» **PROBLEM**
Exactly the lines from the start of the data through the line containing "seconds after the" should be output, with both ends kept and nothing added.

» **Dataset items**

--- START ---

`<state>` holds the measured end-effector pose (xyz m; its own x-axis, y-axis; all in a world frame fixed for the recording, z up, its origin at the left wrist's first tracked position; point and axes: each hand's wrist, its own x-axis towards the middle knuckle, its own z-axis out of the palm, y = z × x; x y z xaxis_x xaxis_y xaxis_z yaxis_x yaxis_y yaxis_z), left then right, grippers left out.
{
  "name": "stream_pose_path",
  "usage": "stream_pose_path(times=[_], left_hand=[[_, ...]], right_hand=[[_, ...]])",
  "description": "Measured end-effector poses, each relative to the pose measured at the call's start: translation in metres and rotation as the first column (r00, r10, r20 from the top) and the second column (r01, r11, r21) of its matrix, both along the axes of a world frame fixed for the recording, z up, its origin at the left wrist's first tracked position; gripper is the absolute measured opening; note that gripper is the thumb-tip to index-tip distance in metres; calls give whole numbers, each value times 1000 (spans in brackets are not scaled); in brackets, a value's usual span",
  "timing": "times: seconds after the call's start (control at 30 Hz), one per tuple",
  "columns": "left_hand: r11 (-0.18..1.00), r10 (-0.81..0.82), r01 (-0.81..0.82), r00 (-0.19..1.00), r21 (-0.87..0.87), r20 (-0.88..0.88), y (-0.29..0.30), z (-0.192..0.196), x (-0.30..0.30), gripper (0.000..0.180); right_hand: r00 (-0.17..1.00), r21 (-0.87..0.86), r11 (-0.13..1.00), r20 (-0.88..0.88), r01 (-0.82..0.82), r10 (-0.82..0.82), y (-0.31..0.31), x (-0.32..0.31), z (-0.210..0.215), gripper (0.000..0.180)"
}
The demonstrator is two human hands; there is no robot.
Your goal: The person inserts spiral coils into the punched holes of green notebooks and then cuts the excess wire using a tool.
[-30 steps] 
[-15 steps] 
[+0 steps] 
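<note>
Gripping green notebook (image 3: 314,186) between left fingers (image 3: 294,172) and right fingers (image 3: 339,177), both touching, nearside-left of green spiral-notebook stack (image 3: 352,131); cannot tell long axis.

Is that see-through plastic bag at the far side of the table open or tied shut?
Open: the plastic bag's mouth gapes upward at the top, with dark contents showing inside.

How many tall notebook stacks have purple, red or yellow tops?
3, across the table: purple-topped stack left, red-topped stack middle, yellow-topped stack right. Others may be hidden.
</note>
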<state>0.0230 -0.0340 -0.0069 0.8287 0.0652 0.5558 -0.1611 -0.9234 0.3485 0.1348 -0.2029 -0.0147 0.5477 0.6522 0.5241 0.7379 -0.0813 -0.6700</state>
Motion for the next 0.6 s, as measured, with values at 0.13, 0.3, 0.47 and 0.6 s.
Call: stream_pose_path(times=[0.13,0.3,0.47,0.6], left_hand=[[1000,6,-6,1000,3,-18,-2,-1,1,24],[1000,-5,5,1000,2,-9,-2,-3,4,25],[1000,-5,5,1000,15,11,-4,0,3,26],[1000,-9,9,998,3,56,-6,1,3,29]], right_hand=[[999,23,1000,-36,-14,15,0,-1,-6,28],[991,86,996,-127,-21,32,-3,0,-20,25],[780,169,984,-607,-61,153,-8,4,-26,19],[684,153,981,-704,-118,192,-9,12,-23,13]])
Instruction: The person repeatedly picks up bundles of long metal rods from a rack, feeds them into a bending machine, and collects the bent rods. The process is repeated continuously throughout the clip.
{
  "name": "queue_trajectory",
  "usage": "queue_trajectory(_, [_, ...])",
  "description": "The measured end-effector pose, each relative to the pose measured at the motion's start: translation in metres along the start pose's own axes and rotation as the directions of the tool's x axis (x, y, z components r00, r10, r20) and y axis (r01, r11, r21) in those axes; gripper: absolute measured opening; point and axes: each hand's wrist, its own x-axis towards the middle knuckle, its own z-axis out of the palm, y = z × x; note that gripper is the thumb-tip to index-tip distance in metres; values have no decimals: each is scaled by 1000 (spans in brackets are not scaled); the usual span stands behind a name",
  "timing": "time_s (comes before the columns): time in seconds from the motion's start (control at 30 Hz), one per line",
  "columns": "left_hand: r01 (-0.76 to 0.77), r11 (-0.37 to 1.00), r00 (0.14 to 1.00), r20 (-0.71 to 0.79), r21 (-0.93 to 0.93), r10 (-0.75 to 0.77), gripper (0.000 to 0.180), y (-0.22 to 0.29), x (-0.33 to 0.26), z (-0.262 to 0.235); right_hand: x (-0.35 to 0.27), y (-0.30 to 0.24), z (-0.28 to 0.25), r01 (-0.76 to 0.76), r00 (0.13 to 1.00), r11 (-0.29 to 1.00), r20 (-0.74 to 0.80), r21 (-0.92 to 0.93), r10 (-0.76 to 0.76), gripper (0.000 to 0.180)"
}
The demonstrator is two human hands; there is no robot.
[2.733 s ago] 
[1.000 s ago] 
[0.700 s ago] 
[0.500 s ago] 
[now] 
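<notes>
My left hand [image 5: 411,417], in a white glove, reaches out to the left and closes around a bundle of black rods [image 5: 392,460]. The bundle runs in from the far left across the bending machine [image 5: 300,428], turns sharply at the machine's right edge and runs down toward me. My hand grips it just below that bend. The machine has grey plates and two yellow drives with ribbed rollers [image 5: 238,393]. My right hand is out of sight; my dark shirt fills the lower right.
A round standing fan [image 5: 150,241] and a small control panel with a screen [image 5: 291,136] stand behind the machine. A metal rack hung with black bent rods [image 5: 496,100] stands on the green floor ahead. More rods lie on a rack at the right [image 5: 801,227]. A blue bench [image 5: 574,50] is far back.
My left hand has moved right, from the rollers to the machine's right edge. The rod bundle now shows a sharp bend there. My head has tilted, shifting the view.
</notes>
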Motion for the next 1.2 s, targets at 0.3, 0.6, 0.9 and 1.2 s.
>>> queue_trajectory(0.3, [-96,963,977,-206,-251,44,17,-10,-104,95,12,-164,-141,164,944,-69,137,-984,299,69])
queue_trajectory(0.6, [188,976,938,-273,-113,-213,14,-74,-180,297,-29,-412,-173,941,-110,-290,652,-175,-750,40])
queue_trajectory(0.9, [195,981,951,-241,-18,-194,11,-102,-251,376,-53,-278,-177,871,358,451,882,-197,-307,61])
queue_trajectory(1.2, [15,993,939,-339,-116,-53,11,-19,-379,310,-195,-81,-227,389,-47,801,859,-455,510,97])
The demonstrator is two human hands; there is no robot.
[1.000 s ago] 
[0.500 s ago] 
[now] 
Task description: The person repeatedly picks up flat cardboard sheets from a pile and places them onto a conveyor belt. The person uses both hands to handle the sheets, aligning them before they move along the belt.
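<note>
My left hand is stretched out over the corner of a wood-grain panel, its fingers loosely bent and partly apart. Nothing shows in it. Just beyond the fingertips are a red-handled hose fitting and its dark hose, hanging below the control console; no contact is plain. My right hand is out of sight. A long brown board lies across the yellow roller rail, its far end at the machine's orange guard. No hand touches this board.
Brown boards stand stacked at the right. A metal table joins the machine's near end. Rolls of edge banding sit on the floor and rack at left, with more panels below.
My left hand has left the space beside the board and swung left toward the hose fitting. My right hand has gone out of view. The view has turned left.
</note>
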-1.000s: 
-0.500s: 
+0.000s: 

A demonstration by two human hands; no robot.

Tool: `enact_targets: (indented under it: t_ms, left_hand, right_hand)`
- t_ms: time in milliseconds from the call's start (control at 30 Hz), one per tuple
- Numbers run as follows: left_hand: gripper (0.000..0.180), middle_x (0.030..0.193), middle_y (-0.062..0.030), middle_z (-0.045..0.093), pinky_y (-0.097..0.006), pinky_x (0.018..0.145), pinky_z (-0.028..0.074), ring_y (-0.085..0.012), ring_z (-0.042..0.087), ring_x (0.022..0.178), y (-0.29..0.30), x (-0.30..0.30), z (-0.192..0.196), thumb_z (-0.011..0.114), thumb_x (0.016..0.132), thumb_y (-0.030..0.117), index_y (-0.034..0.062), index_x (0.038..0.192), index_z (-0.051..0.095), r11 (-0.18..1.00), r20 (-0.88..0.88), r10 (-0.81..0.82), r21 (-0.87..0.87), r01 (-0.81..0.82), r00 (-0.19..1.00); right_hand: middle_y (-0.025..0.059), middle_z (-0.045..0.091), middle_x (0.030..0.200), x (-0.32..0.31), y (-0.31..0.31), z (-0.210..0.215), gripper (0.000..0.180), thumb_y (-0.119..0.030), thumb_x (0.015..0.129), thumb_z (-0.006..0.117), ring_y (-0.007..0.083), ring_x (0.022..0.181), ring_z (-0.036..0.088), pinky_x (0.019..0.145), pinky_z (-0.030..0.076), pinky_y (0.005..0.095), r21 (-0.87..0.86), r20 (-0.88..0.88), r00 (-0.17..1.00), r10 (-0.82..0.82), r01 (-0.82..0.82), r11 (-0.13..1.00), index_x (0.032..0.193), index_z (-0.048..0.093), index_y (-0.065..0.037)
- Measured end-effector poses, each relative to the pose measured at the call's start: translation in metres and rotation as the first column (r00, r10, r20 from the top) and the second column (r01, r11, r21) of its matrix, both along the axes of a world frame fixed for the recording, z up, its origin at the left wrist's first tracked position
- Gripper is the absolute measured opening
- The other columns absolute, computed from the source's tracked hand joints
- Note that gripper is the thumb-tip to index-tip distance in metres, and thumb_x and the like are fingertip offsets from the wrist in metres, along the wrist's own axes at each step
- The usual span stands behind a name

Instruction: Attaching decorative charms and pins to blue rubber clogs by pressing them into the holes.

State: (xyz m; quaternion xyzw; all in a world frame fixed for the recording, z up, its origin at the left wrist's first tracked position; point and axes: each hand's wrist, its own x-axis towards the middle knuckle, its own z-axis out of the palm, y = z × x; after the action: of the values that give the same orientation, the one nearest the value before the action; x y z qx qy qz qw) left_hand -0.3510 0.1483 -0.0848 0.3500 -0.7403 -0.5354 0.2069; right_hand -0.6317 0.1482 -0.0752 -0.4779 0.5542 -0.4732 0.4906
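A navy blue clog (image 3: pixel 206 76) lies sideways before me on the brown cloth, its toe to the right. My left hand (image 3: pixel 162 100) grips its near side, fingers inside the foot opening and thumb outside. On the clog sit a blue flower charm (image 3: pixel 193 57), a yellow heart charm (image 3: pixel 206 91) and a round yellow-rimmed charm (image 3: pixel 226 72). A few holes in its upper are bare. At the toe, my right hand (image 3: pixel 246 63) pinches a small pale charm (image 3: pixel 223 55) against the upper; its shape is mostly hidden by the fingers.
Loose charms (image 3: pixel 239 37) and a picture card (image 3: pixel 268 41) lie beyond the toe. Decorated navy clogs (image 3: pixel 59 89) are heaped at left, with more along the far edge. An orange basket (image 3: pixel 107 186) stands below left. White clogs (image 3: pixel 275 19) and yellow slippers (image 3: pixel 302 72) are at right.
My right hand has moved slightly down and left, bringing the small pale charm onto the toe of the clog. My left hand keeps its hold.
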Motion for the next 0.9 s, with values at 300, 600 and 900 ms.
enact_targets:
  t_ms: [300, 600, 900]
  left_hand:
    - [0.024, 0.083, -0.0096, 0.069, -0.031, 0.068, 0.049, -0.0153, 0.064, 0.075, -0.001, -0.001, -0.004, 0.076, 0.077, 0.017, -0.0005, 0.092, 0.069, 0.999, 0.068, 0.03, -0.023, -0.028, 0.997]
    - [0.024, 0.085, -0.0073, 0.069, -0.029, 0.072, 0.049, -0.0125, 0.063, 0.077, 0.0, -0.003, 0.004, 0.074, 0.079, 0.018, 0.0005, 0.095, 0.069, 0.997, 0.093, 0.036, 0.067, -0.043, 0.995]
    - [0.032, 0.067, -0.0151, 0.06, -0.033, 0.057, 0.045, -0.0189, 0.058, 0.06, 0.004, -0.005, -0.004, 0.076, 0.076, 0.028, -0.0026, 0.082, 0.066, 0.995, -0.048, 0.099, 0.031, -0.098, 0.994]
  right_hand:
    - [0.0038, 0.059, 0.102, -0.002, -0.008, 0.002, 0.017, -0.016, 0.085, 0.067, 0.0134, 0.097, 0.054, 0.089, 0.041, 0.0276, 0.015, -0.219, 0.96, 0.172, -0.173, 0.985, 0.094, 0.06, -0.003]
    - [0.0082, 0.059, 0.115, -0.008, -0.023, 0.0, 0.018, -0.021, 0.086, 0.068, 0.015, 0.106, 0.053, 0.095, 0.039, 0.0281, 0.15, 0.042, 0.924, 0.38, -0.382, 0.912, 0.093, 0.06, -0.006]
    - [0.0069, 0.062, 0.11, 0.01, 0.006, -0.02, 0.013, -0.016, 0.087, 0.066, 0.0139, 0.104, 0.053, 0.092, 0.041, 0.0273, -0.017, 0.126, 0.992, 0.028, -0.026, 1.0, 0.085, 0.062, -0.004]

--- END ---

» **TASK SOLUTION**
`<state>` holds the measured end-effector pose (xyz m; its own x-axis, y-axis; all in a world frame fixed for the recording, z up, its origin at the left wrist's first tracked position; point and axes: each hand's wrist, its own x-axis towards the middle knuckle, its own z-axis out of the palm, y = z × x; x y z xaxis_x xaxis_y xaxis_z yaxis_x yaxis_y yaxis_z), left then right, grippers left out.
{
  "name": "stream_pose_path",
  "usage": "stream_pose_path(times=[_], left_hand=[[_, ...]], right_hand=[[_, ...]])",
  "description": "Measured end-effector poses, each relative to the pose measured at the call's start: translation in metres and rotation as the first column (r00, r10, r20 from the top) and the second column (r01, r11, r21) of its matrix, both along the axes of a world frame fixed for the recording, z up, its origin at the left wrist's first tracked position; gripper is the absolute measured opening; note that gripper is the thumb-tip to index-tip distance in metres; calls give whole numbers, each value times 1000 (spans in brackets are not scaled); in brackets, a value's usual span",
  "timing": "times: seconds after the call's start (control at 30 Hz), one per tuple",

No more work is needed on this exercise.